*THE PROBLEM*:
Begin with the first line of the entries below. Copy each line exactly, stopping after the one that contains "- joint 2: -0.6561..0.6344".
____ MATERIAL PROVIDED
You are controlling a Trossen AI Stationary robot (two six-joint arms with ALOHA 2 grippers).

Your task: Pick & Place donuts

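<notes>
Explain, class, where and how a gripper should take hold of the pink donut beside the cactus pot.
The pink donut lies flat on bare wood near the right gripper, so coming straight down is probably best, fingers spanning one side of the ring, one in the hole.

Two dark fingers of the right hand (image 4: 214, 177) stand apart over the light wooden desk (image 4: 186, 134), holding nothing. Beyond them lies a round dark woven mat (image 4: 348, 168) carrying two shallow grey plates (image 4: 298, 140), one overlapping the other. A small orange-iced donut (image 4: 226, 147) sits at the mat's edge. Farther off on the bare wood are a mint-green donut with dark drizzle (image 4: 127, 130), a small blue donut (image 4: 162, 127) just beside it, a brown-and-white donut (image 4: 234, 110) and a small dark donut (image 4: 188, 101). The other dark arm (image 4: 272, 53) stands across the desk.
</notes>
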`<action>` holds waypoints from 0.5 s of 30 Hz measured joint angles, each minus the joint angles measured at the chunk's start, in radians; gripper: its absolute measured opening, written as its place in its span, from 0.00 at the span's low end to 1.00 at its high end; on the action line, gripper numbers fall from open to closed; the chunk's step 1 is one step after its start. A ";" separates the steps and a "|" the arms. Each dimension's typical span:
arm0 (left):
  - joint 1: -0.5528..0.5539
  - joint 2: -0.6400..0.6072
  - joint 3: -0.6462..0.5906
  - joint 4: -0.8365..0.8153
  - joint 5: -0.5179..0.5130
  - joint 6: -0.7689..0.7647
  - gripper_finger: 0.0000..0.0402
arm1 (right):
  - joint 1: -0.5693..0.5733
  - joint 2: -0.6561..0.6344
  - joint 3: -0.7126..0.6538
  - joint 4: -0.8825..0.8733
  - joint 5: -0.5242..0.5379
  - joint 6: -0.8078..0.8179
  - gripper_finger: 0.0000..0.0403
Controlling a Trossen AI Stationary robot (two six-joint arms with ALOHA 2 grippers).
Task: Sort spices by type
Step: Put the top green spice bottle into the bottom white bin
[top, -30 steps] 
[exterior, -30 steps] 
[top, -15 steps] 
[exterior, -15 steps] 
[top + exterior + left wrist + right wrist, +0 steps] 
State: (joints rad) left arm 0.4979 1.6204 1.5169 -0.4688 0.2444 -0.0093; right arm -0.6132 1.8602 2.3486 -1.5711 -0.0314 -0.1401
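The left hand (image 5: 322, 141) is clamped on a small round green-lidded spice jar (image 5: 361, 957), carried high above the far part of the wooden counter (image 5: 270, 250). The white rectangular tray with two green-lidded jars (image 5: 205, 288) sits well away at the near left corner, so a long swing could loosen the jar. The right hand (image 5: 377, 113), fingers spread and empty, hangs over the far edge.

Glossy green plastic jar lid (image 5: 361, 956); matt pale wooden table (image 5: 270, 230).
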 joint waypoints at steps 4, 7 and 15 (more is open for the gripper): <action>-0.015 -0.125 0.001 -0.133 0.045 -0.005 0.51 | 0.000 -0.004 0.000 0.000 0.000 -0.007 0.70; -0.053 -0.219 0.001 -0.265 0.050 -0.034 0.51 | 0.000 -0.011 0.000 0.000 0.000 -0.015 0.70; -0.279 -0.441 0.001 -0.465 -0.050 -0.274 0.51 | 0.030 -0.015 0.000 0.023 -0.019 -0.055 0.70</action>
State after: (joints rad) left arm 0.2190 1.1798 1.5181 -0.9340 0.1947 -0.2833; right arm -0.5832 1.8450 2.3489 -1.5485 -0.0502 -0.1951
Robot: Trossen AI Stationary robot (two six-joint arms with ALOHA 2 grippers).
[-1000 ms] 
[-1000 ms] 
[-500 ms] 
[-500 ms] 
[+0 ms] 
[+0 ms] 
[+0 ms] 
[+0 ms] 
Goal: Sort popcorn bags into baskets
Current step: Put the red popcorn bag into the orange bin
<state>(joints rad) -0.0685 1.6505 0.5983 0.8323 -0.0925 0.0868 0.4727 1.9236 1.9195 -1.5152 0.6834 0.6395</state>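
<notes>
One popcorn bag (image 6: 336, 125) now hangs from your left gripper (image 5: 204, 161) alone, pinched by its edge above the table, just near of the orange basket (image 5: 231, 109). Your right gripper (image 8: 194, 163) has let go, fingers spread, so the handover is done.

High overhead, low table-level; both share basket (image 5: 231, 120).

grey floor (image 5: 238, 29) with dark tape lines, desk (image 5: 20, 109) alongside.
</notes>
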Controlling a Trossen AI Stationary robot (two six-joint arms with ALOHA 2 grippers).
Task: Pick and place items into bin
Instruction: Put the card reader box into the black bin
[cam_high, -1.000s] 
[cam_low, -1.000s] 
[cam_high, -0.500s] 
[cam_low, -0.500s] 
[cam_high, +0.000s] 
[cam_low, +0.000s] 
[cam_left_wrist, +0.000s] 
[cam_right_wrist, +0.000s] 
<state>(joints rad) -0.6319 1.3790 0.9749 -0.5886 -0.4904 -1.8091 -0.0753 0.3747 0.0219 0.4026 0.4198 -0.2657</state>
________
*SOLUTION FOR THIS TASK*:
You are controlling a Trossen AI Stationary robot (two six-joint arms with ALOHA 2 grippers).

Your task: Pick & Place donuts

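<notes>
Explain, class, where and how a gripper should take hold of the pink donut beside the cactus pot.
The pink donut lies flat on bare wood near the right gripper, so coming straight down is probably best, fingers spanning one side of the ring, one in the hole.

Two dark fingers of the right hand (image 4: 214, 177) stand apart over the light wooden desk (image 4: 186, 134), holding nothing. Beyond them lies a round dark woven mat (image 4: 348, 168) carrying two shallow grey plates (image 4: 298, 140), one overlapping the other. A small orange-iced donut (image 4: 226, 147) sits at the mat's edge. Farther off on the bare wood are a mint-green donut with dark drizzle (image 4: 127, 130), a small blue donut (image 4: 162, 127) just beside it, a brown-and-white donut (image 4: 234, 110) and a small dark donut (image 4: 188, 101). The other dark arm (image 4: 272, 53) stands across the desk.
</notes>
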`<action>` holds waypoints from 0.5 s of 30 Hz measured joint angles, each minus the joint angles measured at the chunk's start, in radians; gripper: its absolute measured opening, written as its place in its span, from 0.00 at the span's low end to 1.00 at its high end; on the action line, gripper numbers fall from open to closed; the chunk's step 1 is one step after its start. A ";" separates the steps and a "|" the arms. Each dimension's typical span:
arm0 (left):
  - joint 1: -0.5528..0.5539
  - joint 2: -0.6400..0.6072
  - joint 3: -0.6462..0.5906
  - joint 4: -0.8365..0.8153
  - joint 5: -0.5179..0.5130
  - joint 6: -0.7689..0.7647
  - gripper_finger: 0.0000..0.0402
arm1 (right):
  - joint 1: -0.5693..0.5733
  - joint 2: -0.6561..0.6344

Work on the exercise is now finished.